─── Raw data

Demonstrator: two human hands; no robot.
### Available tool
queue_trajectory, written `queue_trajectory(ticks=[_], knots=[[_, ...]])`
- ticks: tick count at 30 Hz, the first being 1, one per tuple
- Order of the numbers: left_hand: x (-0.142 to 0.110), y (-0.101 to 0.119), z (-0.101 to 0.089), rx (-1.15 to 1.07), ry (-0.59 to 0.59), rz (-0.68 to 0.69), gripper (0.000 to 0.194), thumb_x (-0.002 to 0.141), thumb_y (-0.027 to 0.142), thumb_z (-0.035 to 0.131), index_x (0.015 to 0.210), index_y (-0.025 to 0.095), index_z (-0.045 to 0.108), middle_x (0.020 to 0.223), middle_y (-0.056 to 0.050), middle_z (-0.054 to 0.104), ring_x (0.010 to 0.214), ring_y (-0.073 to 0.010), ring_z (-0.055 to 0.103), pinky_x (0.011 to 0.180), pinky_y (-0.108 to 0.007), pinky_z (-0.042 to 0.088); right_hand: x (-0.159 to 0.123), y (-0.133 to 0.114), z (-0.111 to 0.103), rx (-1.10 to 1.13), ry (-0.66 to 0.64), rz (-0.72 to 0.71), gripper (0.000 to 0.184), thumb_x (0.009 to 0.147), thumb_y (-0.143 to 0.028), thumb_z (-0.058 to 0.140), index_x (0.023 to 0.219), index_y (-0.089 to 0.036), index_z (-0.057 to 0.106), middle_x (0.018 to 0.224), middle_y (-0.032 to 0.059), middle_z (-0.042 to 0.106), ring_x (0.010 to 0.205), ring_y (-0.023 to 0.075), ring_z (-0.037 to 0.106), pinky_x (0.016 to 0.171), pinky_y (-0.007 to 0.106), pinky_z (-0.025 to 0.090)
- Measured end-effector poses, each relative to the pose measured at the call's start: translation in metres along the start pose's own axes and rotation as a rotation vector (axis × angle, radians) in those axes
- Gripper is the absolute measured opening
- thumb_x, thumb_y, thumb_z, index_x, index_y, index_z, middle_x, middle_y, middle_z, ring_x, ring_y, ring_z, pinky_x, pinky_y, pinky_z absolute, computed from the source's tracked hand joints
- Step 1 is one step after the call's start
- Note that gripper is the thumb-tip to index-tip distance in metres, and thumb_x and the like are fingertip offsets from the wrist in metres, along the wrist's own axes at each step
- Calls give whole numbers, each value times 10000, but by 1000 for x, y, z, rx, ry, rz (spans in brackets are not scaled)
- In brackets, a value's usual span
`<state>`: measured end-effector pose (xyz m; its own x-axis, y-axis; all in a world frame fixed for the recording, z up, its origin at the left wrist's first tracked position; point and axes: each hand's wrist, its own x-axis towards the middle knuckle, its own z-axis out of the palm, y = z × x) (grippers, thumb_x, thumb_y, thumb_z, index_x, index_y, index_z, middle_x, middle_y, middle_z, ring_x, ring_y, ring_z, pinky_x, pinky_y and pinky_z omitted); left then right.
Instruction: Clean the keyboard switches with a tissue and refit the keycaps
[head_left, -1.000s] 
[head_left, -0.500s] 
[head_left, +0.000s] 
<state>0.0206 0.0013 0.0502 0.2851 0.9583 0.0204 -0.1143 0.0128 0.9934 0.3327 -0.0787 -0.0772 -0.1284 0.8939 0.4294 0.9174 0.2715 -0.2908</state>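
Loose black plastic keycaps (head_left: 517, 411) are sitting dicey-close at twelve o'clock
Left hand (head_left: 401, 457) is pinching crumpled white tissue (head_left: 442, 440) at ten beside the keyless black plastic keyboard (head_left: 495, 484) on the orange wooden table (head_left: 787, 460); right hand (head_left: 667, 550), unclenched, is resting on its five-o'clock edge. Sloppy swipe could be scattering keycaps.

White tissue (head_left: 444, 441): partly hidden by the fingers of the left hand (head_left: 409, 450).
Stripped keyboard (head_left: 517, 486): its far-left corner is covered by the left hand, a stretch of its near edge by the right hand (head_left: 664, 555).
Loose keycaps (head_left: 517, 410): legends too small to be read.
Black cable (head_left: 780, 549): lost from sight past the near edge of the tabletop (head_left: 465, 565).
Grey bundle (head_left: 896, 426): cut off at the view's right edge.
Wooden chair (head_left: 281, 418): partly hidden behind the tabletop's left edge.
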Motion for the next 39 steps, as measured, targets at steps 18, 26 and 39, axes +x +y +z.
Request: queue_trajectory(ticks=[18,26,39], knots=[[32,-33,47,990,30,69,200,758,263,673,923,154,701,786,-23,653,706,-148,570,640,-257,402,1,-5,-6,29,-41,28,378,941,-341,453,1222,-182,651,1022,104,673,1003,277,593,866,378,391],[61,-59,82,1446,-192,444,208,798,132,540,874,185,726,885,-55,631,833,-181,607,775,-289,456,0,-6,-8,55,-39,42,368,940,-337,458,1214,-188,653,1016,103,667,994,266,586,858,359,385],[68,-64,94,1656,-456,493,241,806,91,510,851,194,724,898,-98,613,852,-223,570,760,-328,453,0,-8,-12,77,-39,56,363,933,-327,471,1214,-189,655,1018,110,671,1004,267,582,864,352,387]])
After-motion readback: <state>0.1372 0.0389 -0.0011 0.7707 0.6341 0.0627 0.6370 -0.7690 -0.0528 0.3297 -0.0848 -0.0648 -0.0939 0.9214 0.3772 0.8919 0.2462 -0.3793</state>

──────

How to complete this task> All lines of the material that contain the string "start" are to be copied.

Output below>
- Measured end-effector poses, each relative to the pose measured at the call's start: translation in metres along the start pose's own axes and rotation as a rotation vector (axis × angle, radians) in those axes
- Step 1 is one step after the call's start

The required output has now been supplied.